CARACAS – Il Vaticano è sceso oggi in campo per tentare di disinnescare la crisi politica in Venezuela, con due mosse impreviste: mentre a Roma si è svolto un incontro non annunciato fra papa Francesco e Nicolas Maduro dall’altra sponda dell’oceano il Nunzio a Buenos Aires, monsignor Emir Paul Tscherrig, inviato dalla Santa Sede a Caracas, annunciava l’apertura di un dialogo politico. L’appuntamento è stato fissato per il 30 ottobre.

L’intervento al più alto livello della Chiesa Cattolica arriva nel momento più drammatico dello scontro fra il chavismo e i suoi avversari. Il Parlamento, in mano all’opposizione, ha infatti accusato Maduro di aver rotto l’ordine costituzionale e promosso un “golpe permanente” per impedire ai cittadini di poter esercitare il loro diritto al voto. Laddove la missione di mediazione dell’Unione delle Nazioni Sudamericane (Unasud) lanciata nell’aprile scorso e capeggiata dall’ex premier spagnolo José Luis Rodriguez Zapatero non aveva ottenuto finora nessun risultato, in poche settimane la diplomazia discreta di Oltretevere è riuscita almeno a fare sedere i due avversari allo stesso tavolo.

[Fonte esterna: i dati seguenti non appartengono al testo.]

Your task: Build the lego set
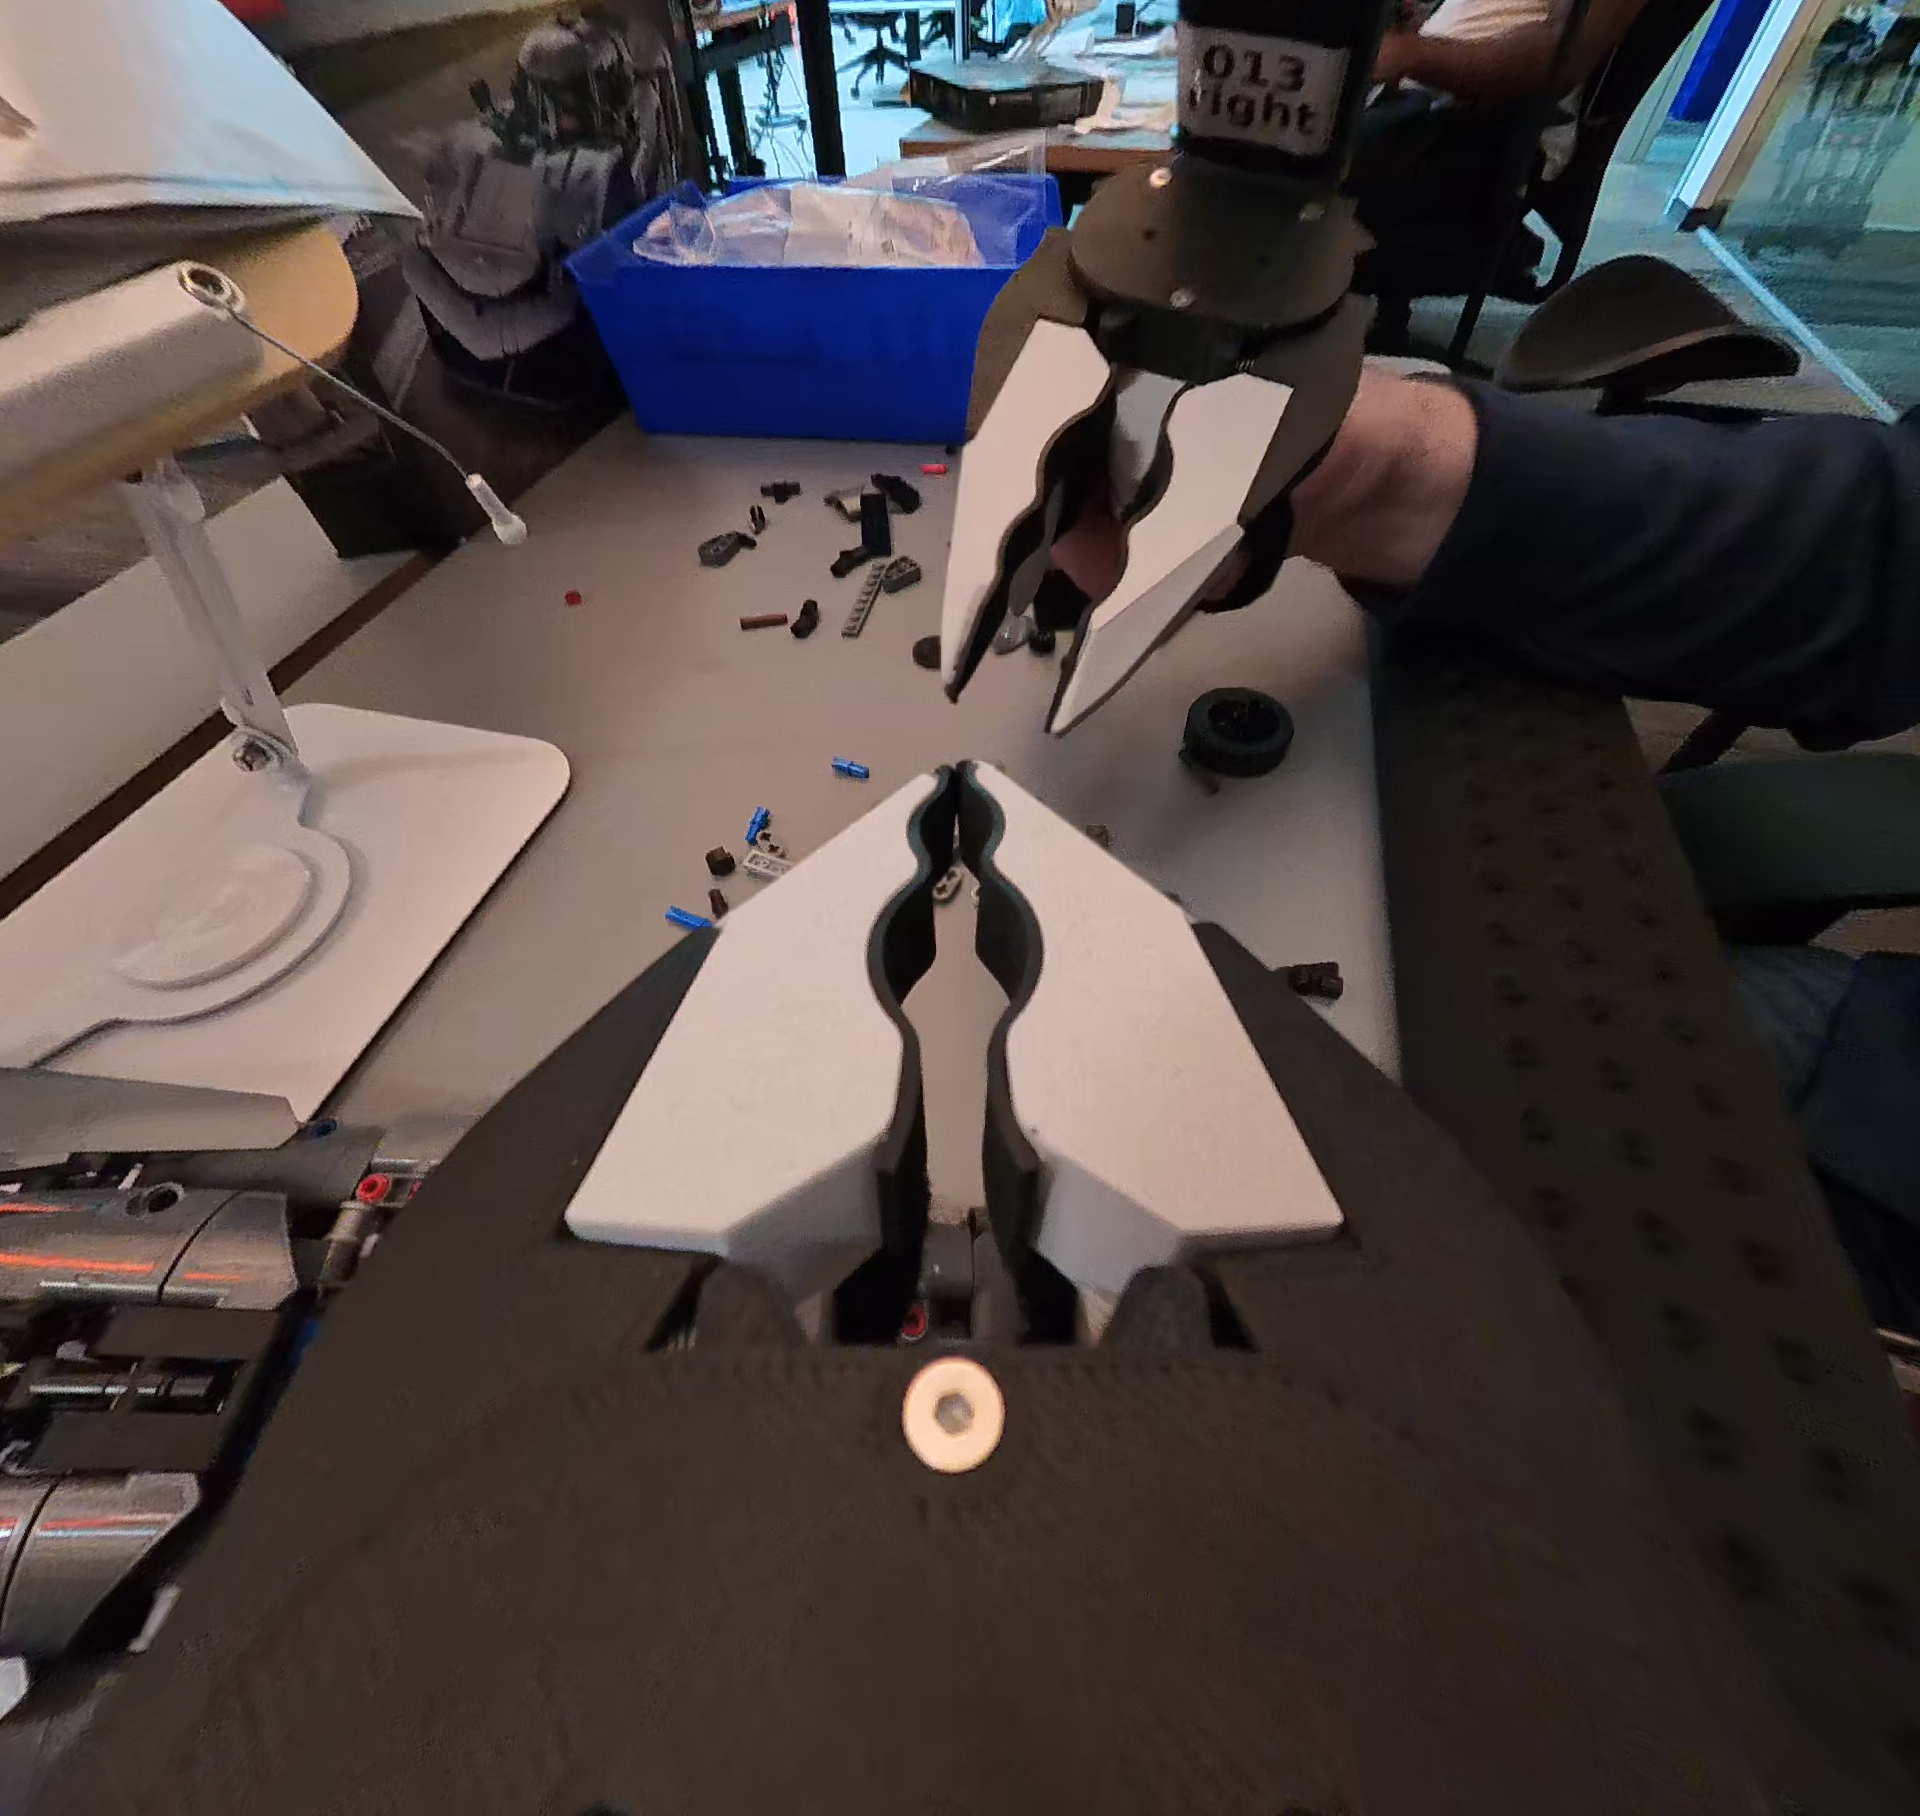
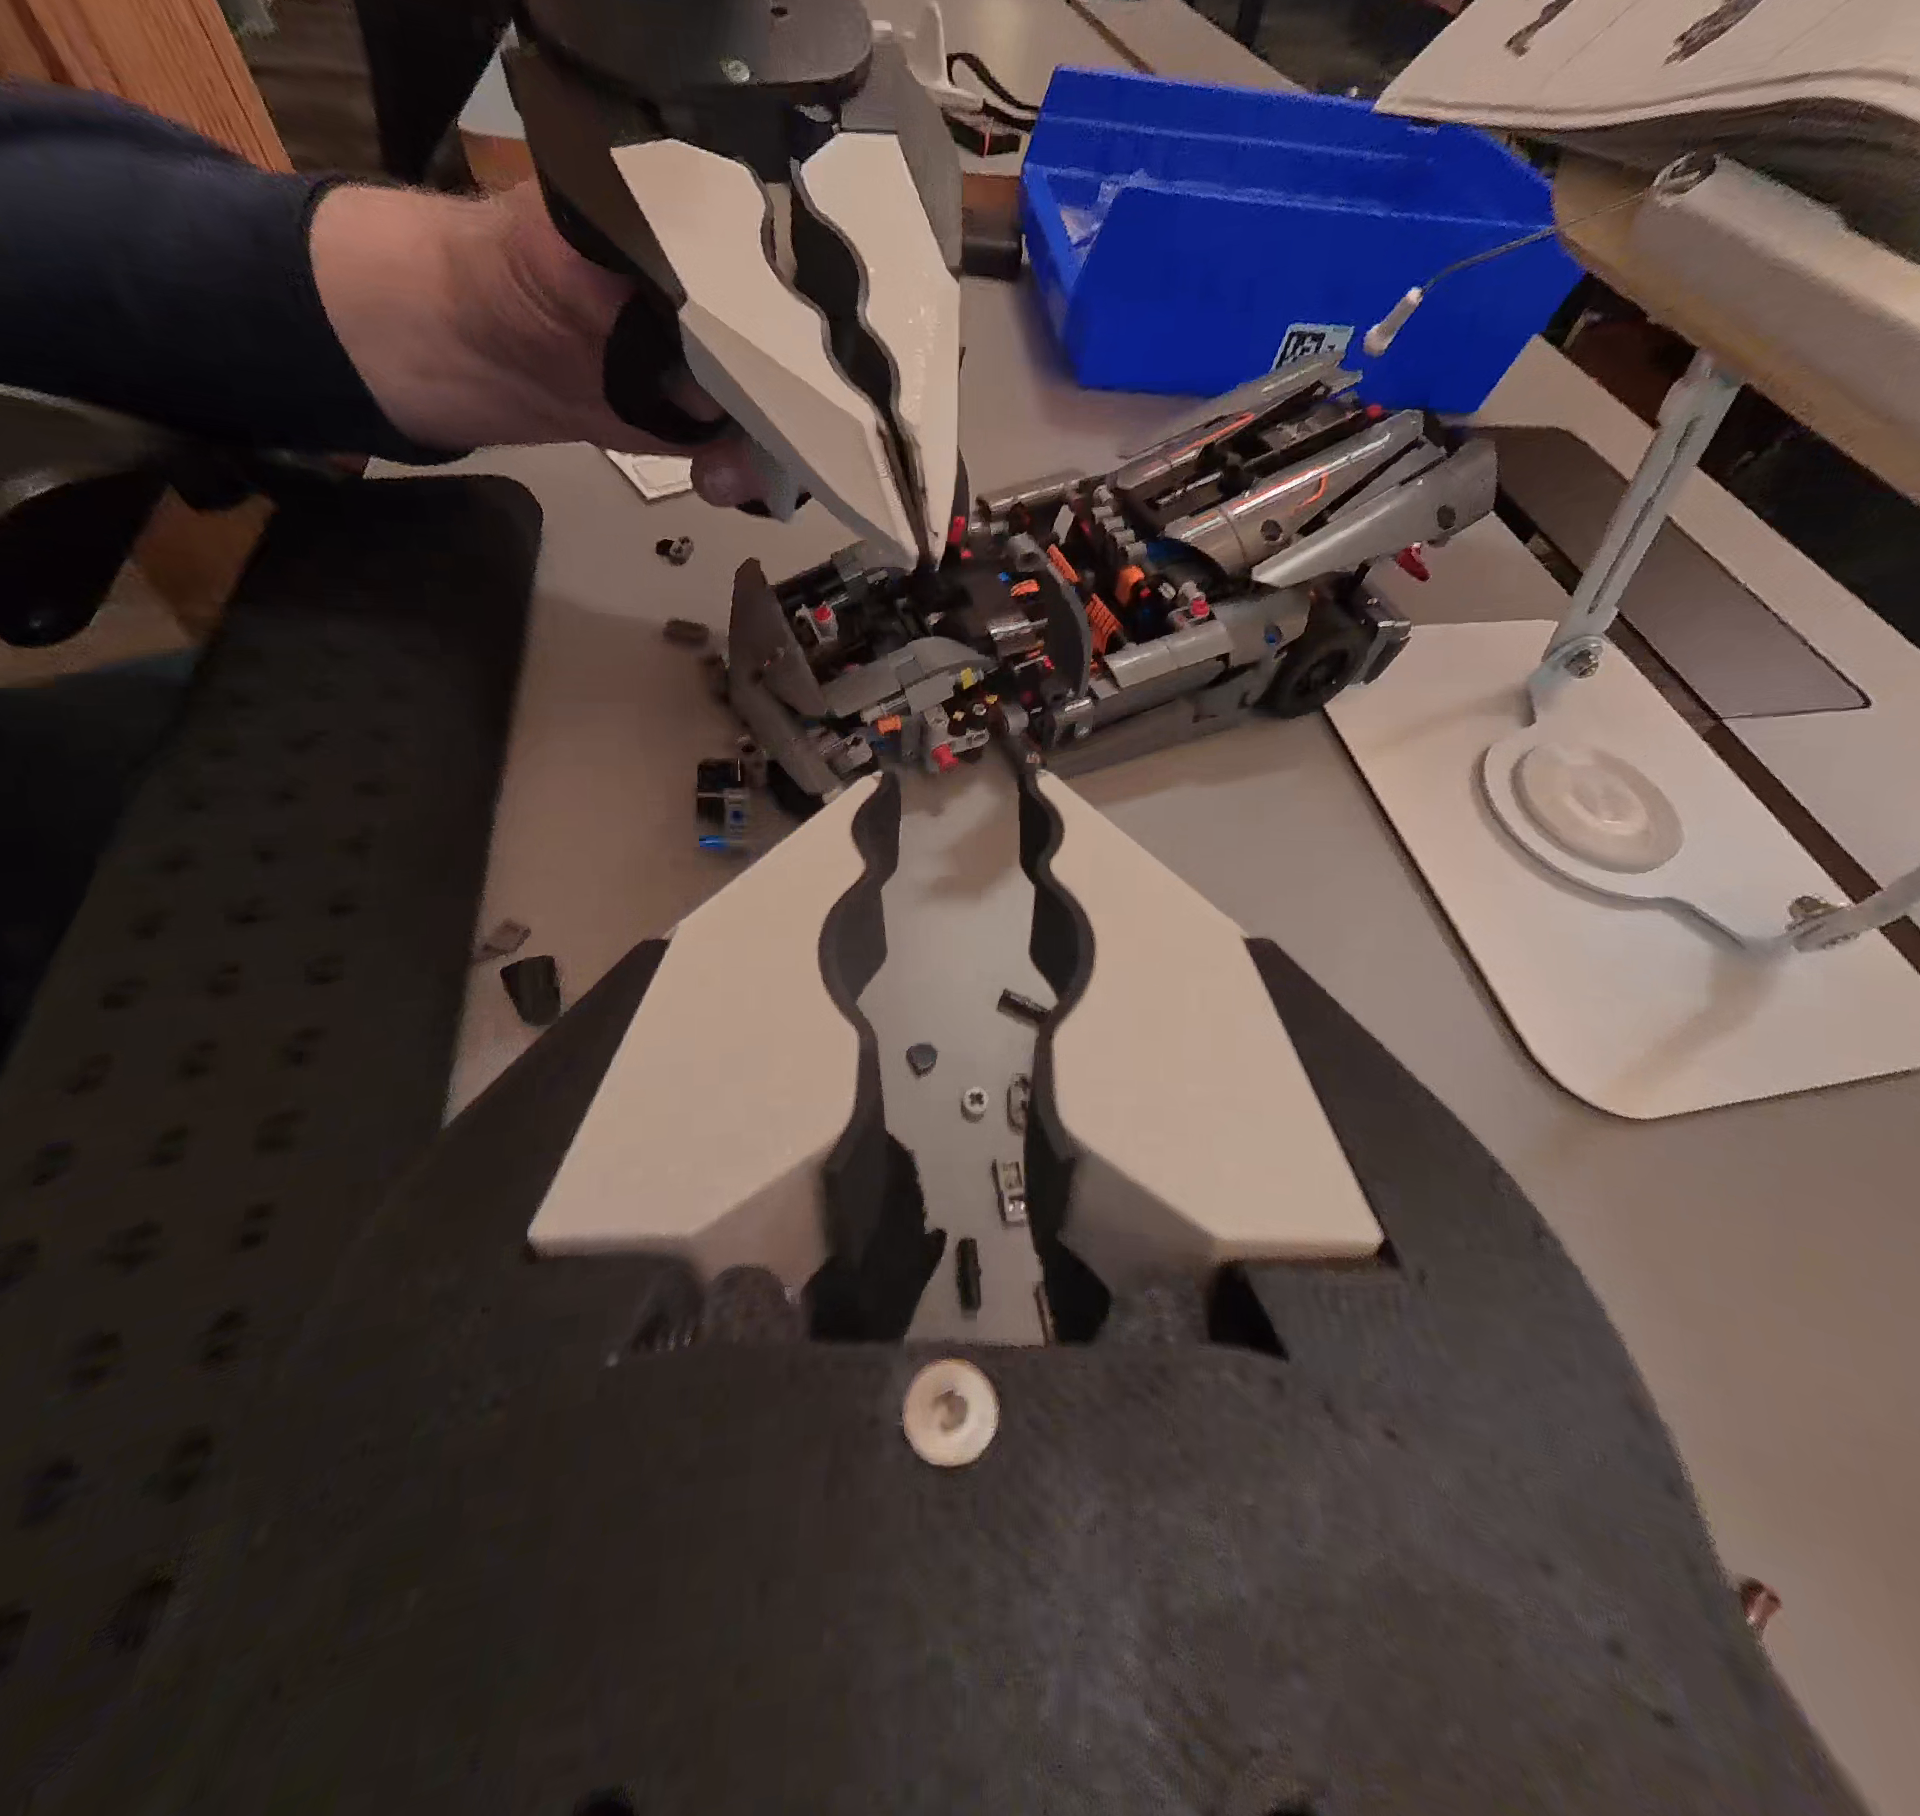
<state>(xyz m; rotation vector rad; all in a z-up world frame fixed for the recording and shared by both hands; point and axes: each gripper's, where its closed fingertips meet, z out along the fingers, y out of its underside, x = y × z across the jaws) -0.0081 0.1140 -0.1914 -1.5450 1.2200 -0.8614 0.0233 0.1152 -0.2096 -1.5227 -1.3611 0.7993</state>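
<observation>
Left gripper (image 2: pixel 928 545) pinched closed, tips down in the half-built lego car (image 2: pixel 1081 613) mid-desk (image 2: pixel 1299 935); right gripper (image 2: pixel 956 779) spread empty just short of it. Rigid but snap-apart (those side panels especially), so grip the chassis beams low.

Left gripper (image 1: pixel 956 769) closed, right gripper (image 2: pixel 956 779) (fingers apart)

Table: pale grey table (image 1: pixel 582 686) fills mid frame, dark strip along its left edge.
Behind: more desks (image 1: pixel 997 145) and office chairs at upper centre.
Right: glass partition (image 1: pixel 1818 156) at upper right.
Wall: wooden panel (image 2: pixel 135 10) at upper left.
</observation>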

Le regole di base di questa mediazione erano state fissate in una lettera inviata nell’agosto scorso dal Segretario di Stato vaticano, cardinale Pietro Parolin, al segretario generale dell’Unasud, Ernesto Samper, nella quale confermava che la Santa Sede è “disponibile a contribuire al superamento della crisi che affligge il Venezuela”.

In quella missiva, Parolin precisava che questa offerta solo poteva diventare effettiva se le parti richiedessero formalmente, dopo aver “preso la ferma decisione di iniziare formalmente il dialogo”, per garantire così che saranno “più ricettive per accogliere gli eventuali suggerimenti per andare avanti in modo duraturo e profittevole”.

Nel breve comunicato diffuso dalla Santa Sede dopo l‘incontro fra papa Francesco e Maduro, si è sottolinea intanto l’importanza di promuovere “la via del dialogo sincero e costruttivo, per alleviare le sofferenze della gente, dei poveri in primo luogo”, che soffrono gli effetti di una “crisi politica, sociale ed economica che si ripercuote pesantemente sulla vita quotidiana dell’intera popolazione”.

Non sarà un lavoro facile: l’impasse politica e istituzionale fra governo ed opposizione, che si accusano a vicenda di intenzioni golpiste, si è acuita nel momento in cui il Venezuela affronta una crisi segnata dal più alto tasso di inflazione e recessione al mondo, con gravi problemi di approvvigionamento dei beni di prima necessità e livelli di violenza che hanno posto due delle città del Paese fra le prime cinque al mondo nelle statistiche di omicidi.